After several minutes of butt numbing pain of staying in my seat, she finally stood up. “As I’ve been noticing students don’t often talk to others who are not part of their group of friends. So today we are doing something different.” I wasn’t sure if what I heard from the students in the classroom were a sigh of relief or a groan of annoyance. To me, anything different from the pages of worksheet we have every day is better.

Is Jay even here today? I'm not sure if I want to see him or not.

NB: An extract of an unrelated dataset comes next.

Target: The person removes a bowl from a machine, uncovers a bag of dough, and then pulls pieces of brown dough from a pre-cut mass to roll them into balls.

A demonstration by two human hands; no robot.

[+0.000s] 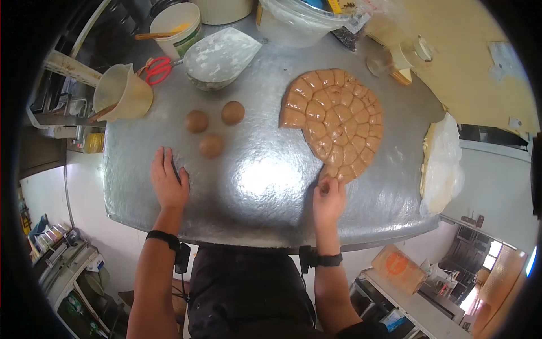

As on cue, the door wrings open Jay walking in late. Everyone in the room turned to look at him, but I somehow managed to meet his eyes. His eyes were cold showing no emotion. Anyone in their right mind would be scared of him. Whenever I see him, he seems to have a different persona. What happened to the Jay back in when we had dinner, when he looked so innocent? Looks are often deceiving. I would rather have him looking emotionless, than him playing with mine.

He made his way to the empty seat behind me. I was still currently sitting on his assigned seat, and Mary is still occupying mine. I tried not to look at him, but my eyes feel like they’re dying to peek. My thoughts of him were interrupted by Ms. Gillian giving out her instructions.

Everyone in the class were supposed to be in a group of five.  We were grouped by the people sitting around us. Sadly, I had to be with Jay. The other members of my group moved their desks so that we would all be clumped up together forming one long table. I was sitting on a corner with Raven beside me and Jay across along with two other girls I’ve spoken from time to time.

“Okay class.” Ms. Gillian began clapping her hand together. “I want you to trade compliments with the members of your group. You kids are so secluded by your group of friends. It seriously frustrates me.” There is a reason for that. “Anything is good, as long as it’s not vulgar….” She continued on about sexual harassment and how telling someone they have a nice pair of breast is not a compliment, but indeed a harassment.

The two girls beside Jay started giggling as he spoke to them. I'm guessing they’re probably getting started on their compliments. I wasn’t sure what things I would say. The girl on the right has pretty hair and the on the left writing her number on Jay’s hand has a clear face I guess.

Raven nudged my shoulder with his, catching my attention. I am so happy he’s been put in the same group as me. I would have been so alone without him. “What are you complimenting Colton on?” He asked on a low tone, almost a whisper probably thinking I wouldn’t want Jay to hear my compliment as if the two girls weren’t loud enough that we couldn’t hear anything. One of the girls gave Raven a flirty wave and he returned a polite smile. “I have no idea what to say to these girls.”

I gave a faint laugh “You can complement them on their physical appearance.”

He thought for moment, his hand under his chin looking at the two girls. “Alright.” He agreed. “So, what about Colton?”